### Exercise details:
Reproduce everything from the line that contains "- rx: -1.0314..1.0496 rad" down to the line that contains "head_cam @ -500" in the listing below, word for word and nothing more. Leave the pictures out.

### Input data:

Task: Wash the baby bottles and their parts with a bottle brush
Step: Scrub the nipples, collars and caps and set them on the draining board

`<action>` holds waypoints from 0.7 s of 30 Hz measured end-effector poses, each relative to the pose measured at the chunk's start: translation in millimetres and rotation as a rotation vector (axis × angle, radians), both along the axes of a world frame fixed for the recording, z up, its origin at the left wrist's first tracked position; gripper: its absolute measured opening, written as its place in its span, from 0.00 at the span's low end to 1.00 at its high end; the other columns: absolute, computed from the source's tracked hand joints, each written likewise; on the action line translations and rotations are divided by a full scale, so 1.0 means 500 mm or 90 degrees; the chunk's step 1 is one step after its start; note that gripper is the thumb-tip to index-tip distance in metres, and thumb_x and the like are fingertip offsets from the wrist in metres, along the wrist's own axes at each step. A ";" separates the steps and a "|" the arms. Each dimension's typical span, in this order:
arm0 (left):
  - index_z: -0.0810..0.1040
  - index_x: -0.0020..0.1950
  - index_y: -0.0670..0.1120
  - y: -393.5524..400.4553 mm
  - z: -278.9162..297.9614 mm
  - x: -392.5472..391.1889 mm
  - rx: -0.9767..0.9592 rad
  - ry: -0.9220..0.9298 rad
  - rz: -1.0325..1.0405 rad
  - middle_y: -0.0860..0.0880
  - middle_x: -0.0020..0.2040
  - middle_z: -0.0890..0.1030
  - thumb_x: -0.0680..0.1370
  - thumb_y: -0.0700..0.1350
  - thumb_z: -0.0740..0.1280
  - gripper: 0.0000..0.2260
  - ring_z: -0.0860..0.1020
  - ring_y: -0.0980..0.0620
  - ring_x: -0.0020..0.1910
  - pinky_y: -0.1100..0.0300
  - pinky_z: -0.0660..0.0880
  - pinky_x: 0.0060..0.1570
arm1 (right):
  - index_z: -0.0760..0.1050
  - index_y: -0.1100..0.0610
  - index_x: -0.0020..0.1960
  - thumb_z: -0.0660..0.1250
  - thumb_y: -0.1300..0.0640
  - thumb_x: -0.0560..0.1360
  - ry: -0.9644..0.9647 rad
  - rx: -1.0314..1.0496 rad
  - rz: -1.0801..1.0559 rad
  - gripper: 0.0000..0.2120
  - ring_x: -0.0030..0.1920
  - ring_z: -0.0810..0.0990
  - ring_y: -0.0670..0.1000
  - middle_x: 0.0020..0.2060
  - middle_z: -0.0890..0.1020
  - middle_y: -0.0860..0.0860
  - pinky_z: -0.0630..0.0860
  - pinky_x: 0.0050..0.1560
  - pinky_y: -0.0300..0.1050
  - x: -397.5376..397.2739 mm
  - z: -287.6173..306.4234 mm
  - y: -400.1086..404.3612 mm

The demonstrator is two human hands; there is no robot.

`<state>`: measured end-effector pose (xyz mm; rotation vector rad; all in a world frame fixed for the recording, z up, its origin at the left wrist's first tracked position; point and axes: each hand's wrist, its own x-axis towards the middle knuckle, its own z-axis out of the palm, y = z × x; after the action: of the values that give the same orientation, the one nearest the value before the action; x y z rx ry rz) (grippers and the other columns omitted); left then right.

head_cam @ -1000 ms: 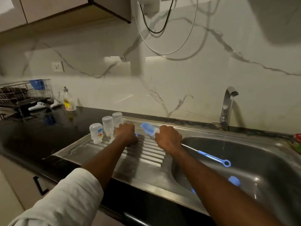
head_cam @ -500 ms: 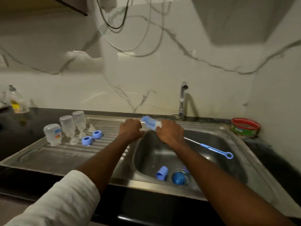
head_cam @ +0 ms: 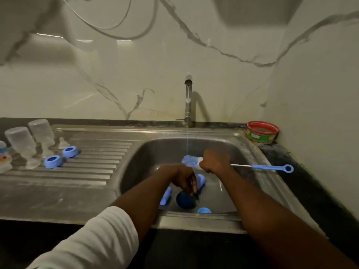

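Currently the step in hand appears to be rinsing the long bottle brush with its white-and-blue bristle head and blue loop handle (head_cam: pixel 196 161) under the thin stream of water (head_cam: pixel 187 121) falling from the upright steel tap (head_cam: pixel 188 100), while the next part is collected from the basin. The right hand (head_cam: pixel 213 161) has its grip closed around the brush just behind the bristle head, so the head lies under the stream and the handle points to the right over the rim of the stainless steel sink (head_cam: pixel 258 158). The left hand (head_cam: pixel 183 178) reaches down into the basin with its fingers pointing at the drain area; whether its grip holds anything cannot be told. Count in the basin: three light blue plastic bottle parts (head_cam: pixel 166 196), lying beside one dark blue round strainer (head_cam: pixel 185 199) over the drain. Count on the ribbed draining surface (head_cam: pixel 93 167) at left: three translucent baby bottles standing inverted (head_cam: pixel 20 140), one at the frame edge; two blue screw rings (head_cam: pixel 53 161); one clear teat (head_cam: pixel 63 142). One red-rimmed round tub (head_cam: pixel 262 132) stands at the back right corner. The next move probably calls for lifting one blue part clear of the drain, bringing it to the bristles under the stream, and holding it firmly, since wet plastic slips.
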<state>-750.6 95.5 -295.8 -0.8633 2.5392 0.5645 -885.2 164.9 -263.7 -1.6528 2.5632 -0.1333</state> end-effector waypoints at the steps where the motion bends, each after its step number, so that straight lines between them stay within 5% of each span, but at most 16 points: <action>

### Solution to this task:
  - rx: -1.0314..1.0496 rad
  - rz: -1.0801..1.0559 rad
  - gripper: 0.0000..0.2120
  - ring_x: -0.0030..0.1920
  - ring_z: -0.0810..0.0990
  - ring_y: -0.0670..0.1000
  - middle_x: 0.0020..0.2060
  - middle_z: -0.0890..0.1020
  - middle_y: -0.0860..0.0860
  - pinky_z: -0.0630..0.0860
  - pinky_x: 0.0050..0.1560
  - pinky_y: -0.0300..0.1050
  - x: -397.5376..397.2739 mm
  - z: -287.6173..306.4234 mm
  - y: -400.1086..404.3612 mm

The demonstrator is two human hands; there is no robot.

`<state>`: measured end-effector pose (xyz mm; rotation vector rad; all in a world frame fixed for the recording, z up, its origin at the left wrist's first tracked position; point and axes: each hand's wrist, its own x-axis towards the middle knuckle, its own z-axis out of the palm, y = z × x; after the action: of the values that give the same orientation, the one nearest the value before the action; x y z rx ry rz) (grippers and the other columns omitted); left then right.

head_cam @ -1000 ms: 
head_cam @ -500 ms: 

Nothing else goes in the answer.